- _Prompt_
Transcribe the data that follows in full. Leave out the pictures.

◆ ◆ ◆ ◆ ◆

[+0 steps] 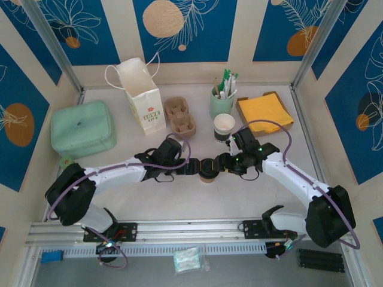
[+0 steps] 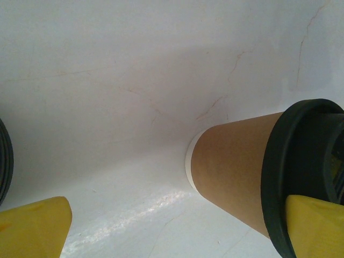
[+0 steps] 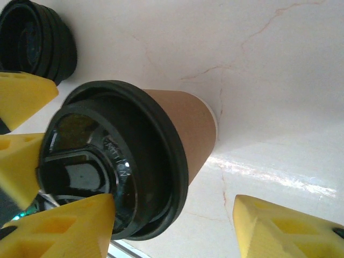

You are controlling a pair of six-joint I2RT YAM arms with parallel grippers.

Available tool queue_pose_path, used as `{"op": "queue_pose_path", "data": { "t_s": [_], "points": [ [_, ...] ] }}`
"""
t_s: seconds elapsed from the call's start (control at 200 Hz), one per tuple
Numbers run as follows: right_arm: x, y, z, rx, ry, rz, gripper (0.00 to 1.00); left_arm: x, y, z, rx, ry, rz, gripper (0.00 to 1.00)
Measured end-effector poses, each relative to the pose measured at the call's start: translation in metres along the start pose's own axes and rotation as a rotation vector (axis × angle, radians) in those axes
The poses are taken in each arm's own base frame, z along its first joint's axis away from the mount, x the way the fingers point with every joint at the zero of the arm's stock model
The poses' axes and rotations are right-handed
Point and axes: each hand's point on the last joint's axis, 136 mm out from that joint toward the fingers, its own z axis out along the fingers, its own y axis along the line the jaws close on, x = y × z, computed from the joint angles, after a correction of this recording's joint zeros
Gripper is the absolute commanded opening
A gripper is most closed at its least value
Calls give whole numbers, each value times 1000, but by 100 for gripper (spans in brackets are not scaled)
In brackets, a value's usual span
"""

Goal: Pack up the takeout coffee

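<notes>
takeout coffee (image 1: 224, 125) stood upright just beyond the right gripper (image 1: 218, 165), toward the table's far edge; it was half open, the left gripper (image 1: 192, 167) wide open, both empty beside a brown lidded cup (image 1: 207, 174).

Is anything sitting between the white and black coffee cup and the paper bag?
Yes. The brown cardboard cup carrier lies directly between the coffee cup and the paper bag, close beside the bag.

My fingertip pads (image 3: 279, 226) are matt yellow plastic. The brown cup (image 3: 188, 121) is matt kraft paper; its lid (image 3: 107, 177) is glossy black plastic. The tabletop (image 3: 279, 70) is smooth, glossy, white, marble-veined. The takeout coffee cup (image 1: 224, 122) is smooth white paper.
</notes>
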Motion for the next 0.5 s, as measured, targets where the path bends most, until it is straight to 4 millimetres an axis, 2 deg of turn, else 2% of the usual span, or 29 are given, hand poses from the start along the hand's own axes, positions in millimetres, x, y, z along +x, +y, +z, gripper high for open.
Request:
{"op": "queue_pose_path", "data": {
  "t_s": [0.3, 0.5],
  "points": [
    [-17, 5, -24, -62, -79, 26, 60, 0, 1, -4, -27, 18, 6, 100],
    [-15, -5, -23, -58, -76, 59, 56, -1, 2, -5, -41, 24, 4, 100]
  ]
}}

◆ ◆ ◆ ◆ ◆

- _Exercise response_
[+0 steps] 
[+0 steps] 
[+0 steps] 

You are controlling a pair of six-joint I2RT YAM arms with parallel grippers.

Available tool queue_pose_path, used as `{"op": "queue_pose_path", "data": { "t_s": [_], "points": [ [_, ...] ] }}`
"""
t_s: seconds elapsed from the call's start (control at 200 Hz), one per tuple
Numbers run as follows: right_arm: x, y, z, rx, ry, rz, gripper (0.00 to 1.00); left_arm: x, y, z, rx, ry, rz, gripper (0.00 to 1.00)
Measured end-effector poses, each relative to the pose measured at the call's start: translation in metres along the start pose's own axes and rotation as a rotation vector (axis × angle, radians) in those axes
The poses are taken in each arm's own base frame, z along its first joint's axis away from the mount, x the way the fingers point with every joint at the zero of the arm's stock model
The poses' axes and rotations are right-handed
Point and axes: each hand's point on the last joint's axis, 136 mm out from that joint toward the fingers, its own z axis out along the fingers, its own y axis along the line the jaws close on, x = y × z, computed from the joint angles, after a correction of this recording's joint zeros
Gripper is the absolute commanded opening
A gripper is most closed at its least value
Calls give whole numbers, each value times 1000, but by 100 for gripper (spans in brackets are not scaled)
In brackets, a value's usual span
"""

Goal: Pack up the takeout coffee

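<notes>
takeout coffee (image 1: 224, 125) stood upright just beyond the right gripper (image 1: 218, 165), toward the table's far edge; it was half open, the left gripper (image 1: 192, 167) wide open, both empty beside a brown lidded cup (image 1: 207, 174).

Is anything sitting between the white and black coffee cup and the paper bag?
Yes. The brown cardboard cup carrier lies directly between the coffee cup and the paper bag, close beside the bag.

My fingertip pads (image 3: 279, 226) are matt yellow plastic. The brown cup (image 3: 188, 121) is matt kraft paper; its lid (image 3: 107, 177) is glossy black plastic. The tabletop (image 3: 279, 70) is smooth, glossy, white, marble-veined. The takeout coffee cup (image 1: 224, 122) is smooth white paper.
</notes>
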Motion for the next 0.5 s, as measured, targets where the path bends most, until it is straight to 4 millimetres an axis, 2 deg of turn, else 2% of the usual span, or 29 are given, hand poses from the start along the hand's own axes, positions in millimetres, x, y, z along +x, +y, +z, gripper high for open.
Request:
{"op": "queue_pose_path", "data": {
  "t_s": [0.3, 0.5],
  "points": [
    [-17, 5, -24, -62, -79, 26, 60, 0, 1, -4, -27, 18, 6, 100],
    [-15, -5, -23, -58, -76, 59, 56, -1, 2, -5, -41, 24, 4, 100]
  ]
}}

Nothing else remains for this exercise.